▶ [Work required]: What is the count of lines in the listing below that hold the string "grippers"? Reply with that number alone.

▶ [Exercise data]:
---

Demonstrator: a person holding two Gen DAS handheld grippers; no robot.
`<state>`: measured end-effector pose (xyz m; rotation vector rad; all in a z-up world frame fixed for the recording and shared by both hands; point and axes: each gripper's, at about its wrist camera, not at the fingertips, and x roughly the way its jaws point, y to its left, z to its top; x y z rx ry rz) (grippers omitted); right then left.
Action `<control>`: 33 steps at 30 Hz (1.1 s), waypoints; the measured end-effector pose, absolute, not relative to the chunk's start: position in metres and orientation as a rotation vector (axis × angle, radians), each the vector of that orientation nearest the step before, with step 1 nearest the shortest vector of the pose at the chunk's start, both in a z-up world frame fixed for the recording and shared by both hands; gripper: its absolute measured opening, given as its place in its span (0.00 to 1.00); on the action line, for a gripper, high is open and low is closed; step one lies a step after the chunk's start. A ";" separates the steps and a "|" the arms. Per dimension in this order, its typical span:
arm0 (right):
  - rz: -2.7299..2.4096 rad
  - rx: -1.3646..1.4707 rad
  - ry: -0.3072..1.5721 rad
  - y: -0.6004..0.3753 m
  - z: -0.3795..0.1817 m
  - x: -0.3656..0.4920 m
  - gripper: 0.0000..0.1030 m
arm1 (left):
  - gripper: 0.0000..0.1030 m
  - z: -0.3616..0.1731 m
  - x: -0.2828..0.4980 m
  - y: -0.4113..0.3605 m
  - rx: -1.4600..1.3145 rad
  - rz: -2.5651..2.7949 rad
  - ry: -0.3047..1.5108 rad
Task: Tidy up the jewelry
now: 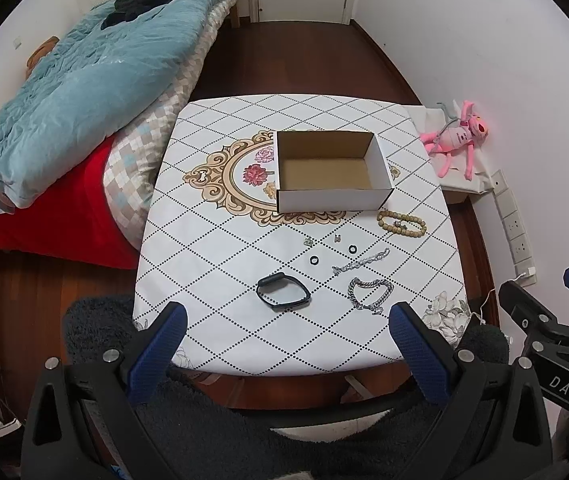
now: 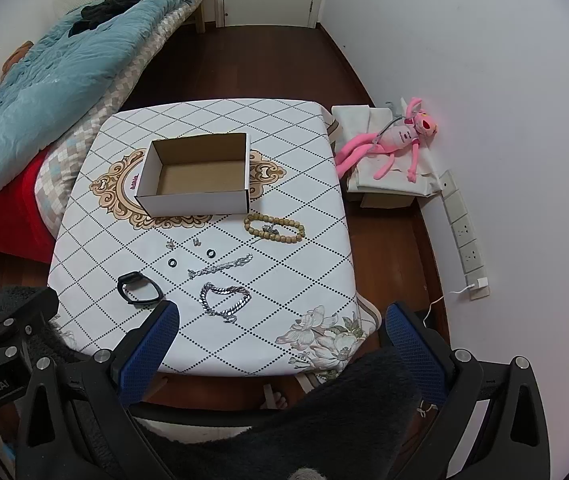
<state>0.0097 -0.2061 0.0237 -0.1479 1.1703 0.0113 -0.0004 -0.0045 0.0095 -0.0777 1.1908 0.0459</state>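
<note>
White cloth (image 1: 220, 320) crossed by black dotted diamonds, with gold scrollwork, red and pink flowers at centre. Box (image 1: 334, 200) white outside, brown inside; beads (image 1: 401, 222) tan, band (image 1: 283, 294) and rings (image 1: 314, 260) black, chains (image 1: 369, 294) silver. Blue pads (image 1: 160, 354), teal quilt (image 1: 84, 80) over checked beige and red, pink toy (image 1: 458, 138).

- the table (image 2: 316, 208) lies open from above; only the open box (image 2: 194, 200) rises at the back
- jewelry (image 2: 226, 300) lies flat, items apart
</note>
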 end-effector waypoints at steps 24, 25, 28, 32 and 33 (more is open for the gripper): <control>0.010 -0.152 1.149 -0.210 0.032 0.008 1.00 | 1.00 0.010 -0.006 -0.010 -0.090 0.037 1.203; 0.011 -0.150 1.151 -0.210 0.031 0.008 1.00 | 1.00 0.010 -0.006 -0.010 -0.090 0.037 1.203; 0.009 -0.152 1.150 -0.209 0.033 0.008 1.00 | 1.00 0.011 -0.006 -0.012 -0.089 0.035 1.202; 0.009 -0.155 1.147 -0.210 0.033 0.008 1.00 | 1.00 0.009 -0.005 -0.009 -0.092 0.035 1.202; 0.009 -0.155 1.147 -0.210 0.034 0.008 1.00 | 1.00 0.009 -0.005 -0.009 -0.093 0.034 1.203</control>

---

▶ [Your solution]: 2